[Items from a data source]
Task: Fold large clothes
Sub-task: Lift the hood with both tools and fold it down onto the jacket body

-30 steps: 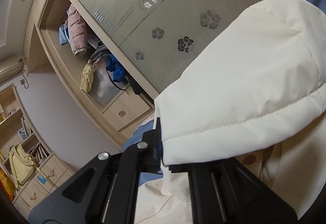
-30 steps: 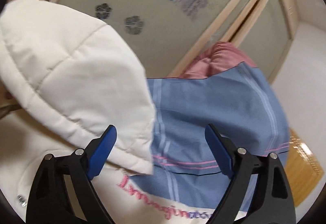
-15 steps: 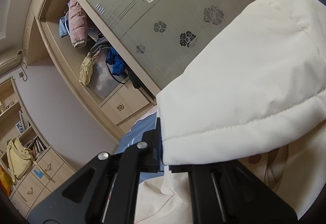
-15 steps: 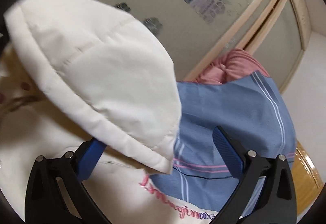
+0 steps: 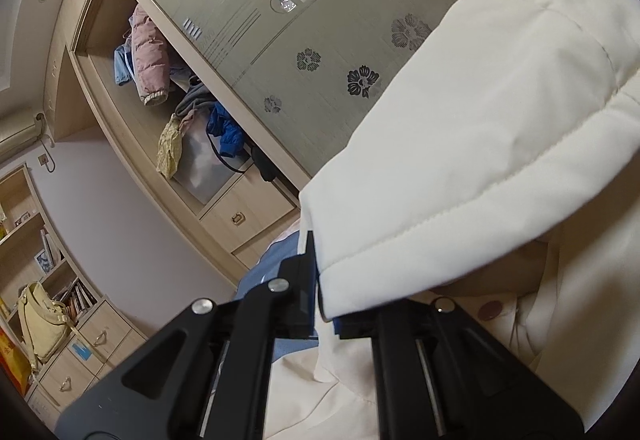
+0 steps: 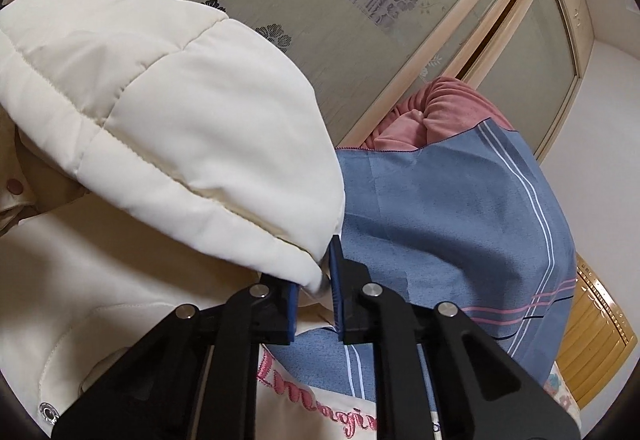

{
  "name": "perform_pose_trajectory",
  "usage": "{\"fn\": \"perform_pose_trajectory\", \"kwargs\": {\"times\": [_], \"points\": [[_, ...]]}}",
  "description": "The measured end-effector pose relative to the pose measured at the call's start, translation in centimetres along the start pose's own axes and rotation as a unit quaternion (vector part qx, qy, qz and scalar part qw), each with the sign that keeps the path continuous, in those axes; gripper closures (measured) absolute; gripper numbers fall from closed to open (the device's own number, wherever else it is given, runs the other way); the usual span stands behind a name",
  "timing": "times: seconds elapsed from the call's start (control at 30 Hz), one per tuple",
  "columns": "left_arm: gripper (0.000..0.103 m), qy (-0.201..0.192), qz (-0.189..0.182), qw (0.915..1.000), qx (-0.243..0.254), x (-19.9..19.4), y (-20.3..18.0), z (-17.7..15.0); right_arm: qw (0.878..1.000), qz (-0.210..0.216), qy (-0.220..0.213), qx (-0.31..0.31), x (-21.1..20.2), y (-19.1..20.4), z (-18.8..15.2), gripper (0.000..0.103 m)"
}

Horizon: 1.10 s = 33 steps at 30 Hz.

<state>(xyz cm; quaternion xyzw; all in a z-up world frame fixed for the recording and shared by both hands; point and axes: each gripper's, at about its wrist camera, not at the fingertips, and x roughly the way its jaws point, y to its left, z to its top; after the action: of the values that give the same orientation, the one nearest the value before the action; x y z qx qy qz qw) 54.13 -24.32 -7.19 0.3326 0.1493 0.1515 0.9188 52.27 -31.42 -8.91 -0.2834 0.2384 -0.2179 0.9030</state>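
right gripper [image 6: 316,304] is closing on the hood [image 6: 168,120] corner, cloth pinched between its blue pads. left gripper [image 5: 326,304] is clenched on the hood's other corner, hem right at its tips. the hood arches up ahead of both, over the jacket [image 6: 80,280] on the blue sheet [image 6: 440,220], likely so it folds flat onto the body.

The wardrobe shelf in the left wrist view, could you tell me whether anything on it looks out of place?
Yes: the clothes on the open wardrobe shelf lie in a loose, unfolded heap, and a yellowish garment dangles over its edge.
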Motion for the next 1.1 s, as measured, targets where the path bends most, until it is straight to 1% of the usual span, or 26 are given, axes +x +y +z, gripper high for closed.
{"fn": "perform_pose_trajectory", "kwargs": {"times": [0.07,0.13,0.2,0.23,0.27,0.3,0.37,0.4,0.43,0.5,0.57,0.6,0.63,0.67,0.73,0.8,0.87,0.9,0.93,0.97,1.0,1.03,1.07,1.1], "points": [[0.097,-0.001,-0.016,0.9998,-0.008,-0.8,0.6,0.1,1.000,-0.008,0.001,0.008,-0.7,-0.9,0.6,0.092],[0.097,-0.008,-0.018,0.9998,-0.007,-2.0,1.3,0.1,1.000,-0.013,0.000,0.020,-2.1,-2.1,1.1,0.092],[0.099,-0.007,-0.038,0.9992,-0.015,-3.8,2.5,-0.2,0.999,-0.002,-0.002,0.033,-4.1,-3.5,1.1,0.092],[0.099,-0.003,-0.060,0.9980,-0.022,-4.9,3.3,-0.6,0.999,0.002,0.005,0.035,-5.1,-4.1,0.9,0.093],[0.099,0.000,-0.069,0.9973,-0.024,-5.8,3.8,-1.0,0.999,0.005,0.021,0.035,-6.4,-4.6,0.6,0.093],[0.099,0.000,-0.075,0.9969,-0.027,-7.6,4.7,-1.6,0.999,0.004,0.031,0.035,-7.4,-4.9,0.3,0.093],[0.099,-0.002,-0.077,0.9966,-0.027,-10.1,5.8,-2.3,0.999,-0.004,0.041,0.030,-10.7,-5.2,-0.5,0.093],[0.099,0.004,-0.085,0.9959,-0.030,-11.5,6.5,-2.8,0.999,-0.004,0.046,0.028,-11.9,-5.5,-0.8,0.094],[0.099,0.010,-0.096,0.9947,-0.034,-12.8,7.3,-3.4,0.999,-0.002,0.046,0.030,-13.8,-6.0,-1.4,0.094],[0.099,0.018,-0.104,0.9939,-0.033,-15.1,8.5,-4.8,0.999,0.005,0.035,0.030,-17.4,-6.8,-2.8,0.094],[0.099,0.028,-0.113,0.9926,-0.034,-17.3,9.5,-6.8,0.999,0.021,0.024,0.031,-21.5,-7.5,-5.1,0.094],[0.099,0.035,-0.131,0.9902,-0.034,-18.6,9.9,-8.4,0.999,0.030,0.023,0.028,-23.1,-7.5,-6.2,0.094],[0.099,0.040,-0.144,0.9884,-0.028,-19.7,9.8,-10.0,0.999,0.031,0.025,0.021,-24.2,-7.4,-7.2,0.094],[0.099,0.045,-0.143,0.9885,-0.014,-20.7,9.3,-11.4,0.999,0.031,0.027,0.000,-25.7,-6.7,-8.7,0.094],[0.099,0.055,-0.140,0.9885,0.014,-22.2,8.3,-13.9,0.997,0.043,0.033,-0.049,-27.5,-5.3,-11.3,0.094],[0.098,0.068,-0.153,0.9856,0.026,-23.1,7.8,-15.6,0.993,0.059,0.037,-0.095,-28.4,-3.9,-13.6,0.094],[0.096,0.083,-0.152,0.9843,0.036,-23.0,7.4,-16.4,0.992,0.062,0.046,-0.099,-28.2,-3.1,-14.4,0.094],[0.094,0.097,-0.150,0.9831,0.039,-22.5,7.3,-16.6,0.993,0.062,0.057,-0.085,-28.1,-2.8,-14.3,0.092],[0.091,0.105,-0.150,0.9824,0.038,-22.3,7.6,-16.7,0.992,0.072,0.073,-0.069,-27.9,-2.6,-14.2,0.084],[0.074,0.115,-0.150,0.9814,0.034,-22.0,7.8,-16.7,0.991,0.086,0.088,-0.055,-27.9,-2.6,-14.0,0.076],[0.051,0.124,-0.157,0.9792,0.031,-21.8,8.2,-16.9,0.988,0.109,0.097,-0.047,-28.1,-2.5,-13.9,0.050],[0.019,0.131,-0.156,0.9785,0.028,-21.7,8.7,-17.0,0.987,0.126,0.087,-0.050,-28.9,-2.5,-13.9,0.026],[0.008,0.129,-0.144,0.9807,0.028,-21.7,9.4,-17.3,0.987,0.132,0.061,-0.063,-30.1,-2.8,-14.1,0.020],[0.006,0.129,-0.152,0.9796,0.029,-21.9,10.0,-17.5,0.987,0.134,0.042,-0.077,-31.0,-3.0,-14.1,0.013]]}}
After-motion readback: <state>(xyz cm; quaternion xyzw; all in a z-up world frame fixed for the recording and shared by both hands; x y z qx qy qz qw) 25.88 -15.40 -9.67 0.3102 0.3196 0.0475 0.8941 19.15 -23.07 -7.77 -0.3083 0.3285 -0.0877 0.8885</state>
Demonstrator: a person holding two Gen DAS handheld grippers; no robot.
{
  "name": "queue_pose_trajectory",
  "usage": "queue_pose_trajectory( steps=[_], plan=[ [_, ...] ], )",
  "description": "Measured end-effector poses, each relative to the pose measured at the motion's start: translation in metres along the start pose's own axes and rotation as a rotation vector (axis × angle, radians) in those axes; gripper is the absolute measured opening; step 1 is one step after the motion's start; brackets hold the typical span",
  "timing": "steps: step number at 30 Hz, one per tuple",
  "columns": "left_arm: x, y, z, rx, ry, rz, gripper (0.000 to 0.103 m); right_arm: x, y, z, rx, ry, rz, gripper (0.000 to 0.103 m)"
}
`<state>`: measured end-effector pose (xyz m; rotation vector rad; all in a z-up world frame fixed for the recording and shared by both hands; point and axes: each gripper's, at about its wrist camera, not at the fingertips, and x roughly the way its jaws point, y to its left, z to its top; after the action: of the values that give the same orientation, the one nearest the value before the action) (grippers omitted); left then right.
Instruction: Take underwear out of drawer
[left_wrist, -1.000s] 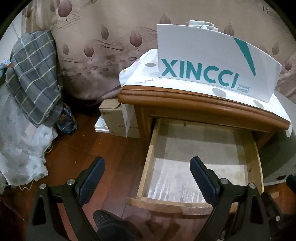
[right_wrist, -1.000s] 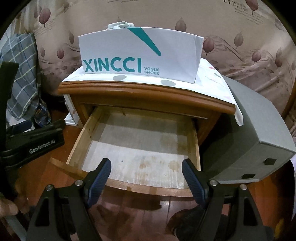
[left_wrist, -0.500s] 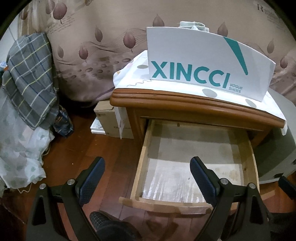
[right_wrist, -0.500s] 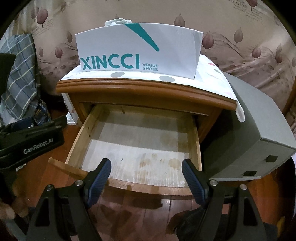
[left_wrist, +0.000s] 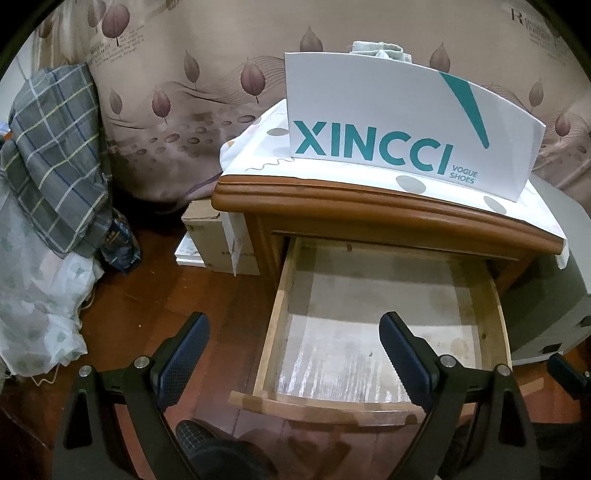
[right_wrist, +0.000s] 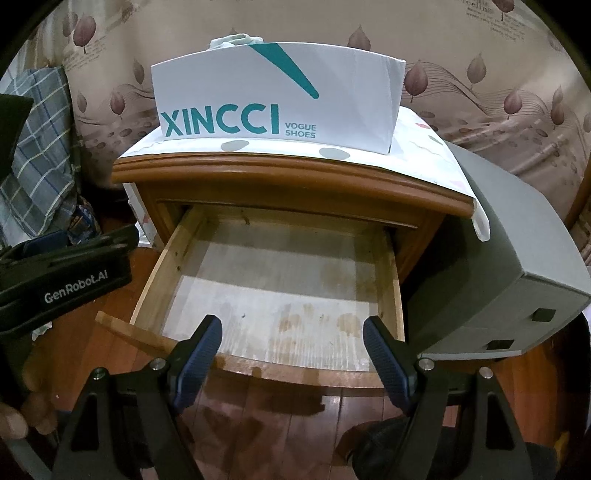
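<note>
The wooden drawer (left_wrist: 276, 317) of the nightstand (left_wrist: 388, 218) stands pulled open; its pale lined floor (right_wrist: 280, 295) shows nothing inside. Pale green folded cloth (left_wrist: 380, 50) pokes out above the white XINCCI shoe box (left_wrist: 406, 122) on top of the nightstand; it also shows in the right wrist view (right_wrist: 234, 38). My left gripper (left_wrist: 295, 350) is open and empty, over the drawer's front left corner. My right gripper (right_wrist: 291, 354) is open and empty, above the drawer's front edge (right_wrist: 295, 371). The left gripper body (right_wrist: 62, 273) shows at the left of the right wrist view.
A grey box (right_wrist: 517, 266) stands right of the nightstand. Cardboard boxes (left_wrist: 210, 236) sit on the wooden floor to its left. Plaid cloth (left_wrist: 55, 155) and a pale bundle (left_wrist: 33, 295) lie far left. A leaf-patterned bedspread (left_wrist: 177, 103) hangs behind.
Both grippers have drawn back and up a little from the drawer, so the nightstand sits lower and smaller in view. Both stay open and empty.
</note>
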<state>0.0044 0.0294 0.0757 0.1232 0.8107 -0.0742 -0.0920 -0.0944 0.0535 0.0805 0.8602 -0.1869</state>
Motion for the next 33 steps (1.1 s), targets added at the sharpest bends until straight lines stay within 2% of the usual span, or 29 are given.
queue_pose_trajectory(
  steps=[33],
  plan=[
    [0.008, -0.01, -0.005, 0.042, 0.012, -0.018, 0.092, 0.015, -0.007, 0.001, 0.019, 0.033, -0.011, 0.081]
  ],
)
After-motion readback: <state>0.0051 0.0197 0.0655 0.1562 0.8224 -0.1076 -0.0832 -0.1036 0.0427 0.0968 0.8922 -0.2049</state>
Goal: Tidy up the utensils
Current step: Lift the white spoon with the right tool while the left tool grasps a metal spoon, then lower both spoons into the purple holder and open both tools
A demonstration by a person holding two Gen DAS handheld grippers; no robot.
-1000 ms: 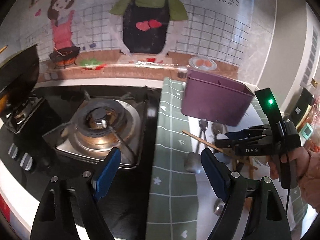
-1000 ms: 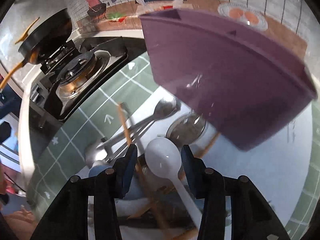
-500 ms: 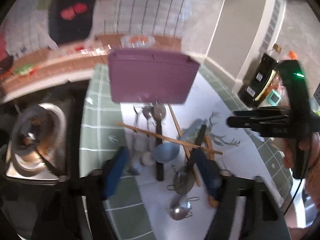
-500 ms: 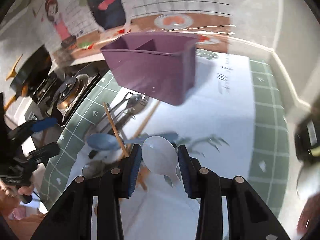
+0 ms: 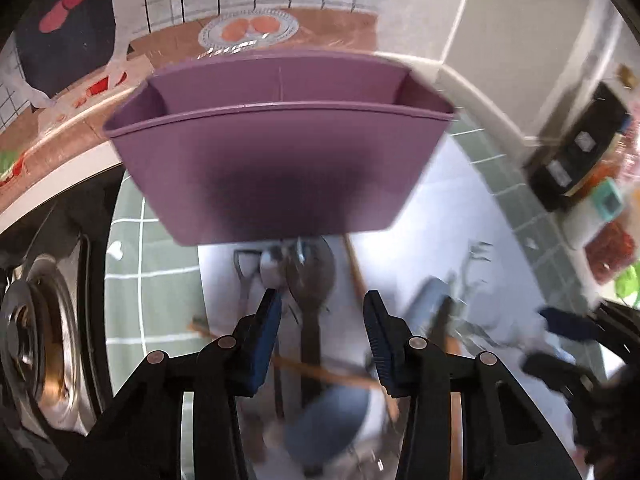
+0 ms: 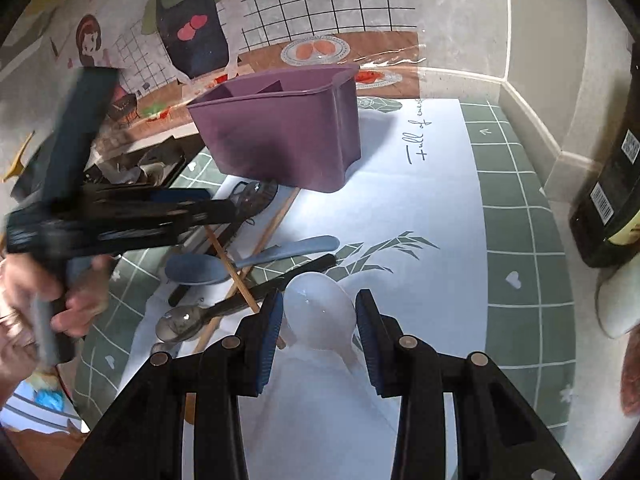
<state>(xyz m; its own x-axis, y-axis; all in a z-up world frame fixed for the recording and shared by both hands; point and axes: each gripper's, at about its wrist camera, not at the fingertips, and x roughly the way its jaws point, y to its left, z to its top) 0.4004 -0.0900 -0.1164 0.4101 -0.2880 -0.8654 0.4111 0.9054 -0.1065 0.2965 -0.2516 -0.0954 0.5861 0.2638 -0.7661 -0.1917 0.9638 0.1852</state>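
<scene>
The right gripper [image 6: 316,326] holds a white spoon [image 6: 320,312] by its bowl, jaws narrow and pressed on either side, the handle running back under the tool. The purple bin [image 6: 280,136] stands ahead of it and a little to the left, well apart, so the spoon must travel forward and up over the rim before it can go in handle first.

The left gripper [image 5: 320,320] is the nearer tool to the bin. Its jaws are closing, about half wide, with a dark-handled metal spoon [image 5: 312,280] lying between them; I judge the pads are not yet pressing on it. That spoon's long axis runs along the gripper's own line, bowl toward the bin.

Nearer than the bin on the mat [image 6: 420,220] lies the rest of the heap: a blue spoon [image 6: 240,262], crossed chopsticks [image 6: 256,248], and more metal spoons, partly blurred.

The bin's front and back compartments look empty as far as their interiors show.
</scene>
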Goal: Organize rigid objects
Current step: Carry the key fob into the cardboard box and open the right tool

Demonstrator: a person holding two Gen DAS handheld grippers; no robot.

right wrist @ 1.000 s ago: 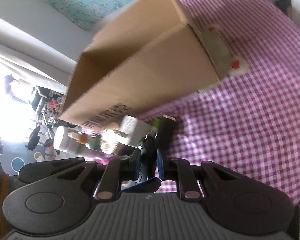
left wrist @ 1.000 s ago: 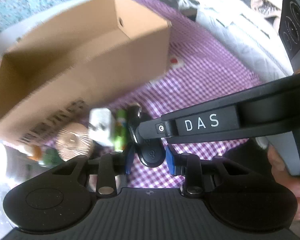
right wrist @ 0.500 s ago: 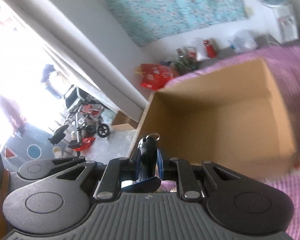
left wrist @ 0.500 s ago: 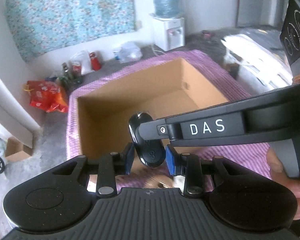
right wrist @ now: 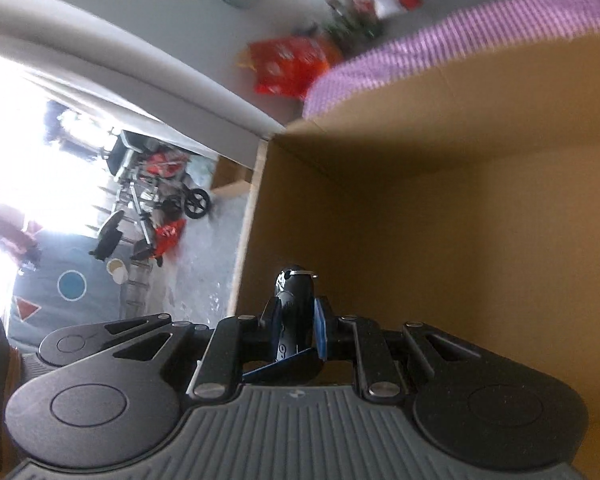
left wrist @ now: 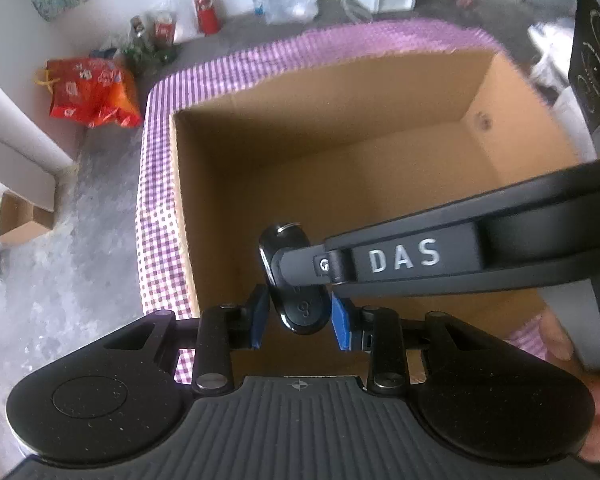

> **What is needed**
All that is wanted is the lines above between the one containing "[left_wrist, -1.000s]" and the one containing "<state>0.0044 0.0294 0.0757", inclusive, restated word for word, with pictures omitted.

> **Reply to the task**
[left_wrist, -1.000s] 
[right_wrist, -1.000s] 
[left_wrist, -0.500s] 
[right_wrist, -0.500s] 
[left_wrist, +0.000s] 
[right_wrist, +0.000s] 
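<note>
The wooden drawer (left_wrist: 276, 317) of the nightstand (left_wrist: 388, 218) stands pulled open; its pale lined floor (right_wrist: 280, 295) shows nothing inside. Pale green folded cloth (left_wrist: 380, 50) pokes out above the white XINCCI shoe box (left_wrist: 406, 122) on top of the nightstand; it also shows in the right wrist view (right_wrist: 234, 38). My left gripper (left_wrist: 295, 350) is open and empty, over the drawer's front left corner. My right gripper (right_wrist: 291, 354) is open and empty, above the drawer's front edge (right_wrist: 295, 371). The left gripper body (right_wrist: 62, 273) shows at the left of the right wrist view.
A grey box (right_wrist: 517, 266) stands right of the nightstand. Cardboard boxes (left_wrist: 210, 236) sit on the wooden floor to its left. Plaid cloth (left_wrist: 55, 155) and a pale bundle (left_wrist: 33, 295) lie far left. A leaf-patterned bedspread (left_wrist: 177, 103) hangs behind.
Both grippers have drawn back and up a little from the drawer, so the nightstand sits lower and smaller in view. Both stay open and empty.
</note>
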<state>0.0044 0.0294 0.0757 0.1232 0.8107 -0.0742 -0.0920 -0.0944 0.0535 0.0805 0.8602 -0.1869</state>

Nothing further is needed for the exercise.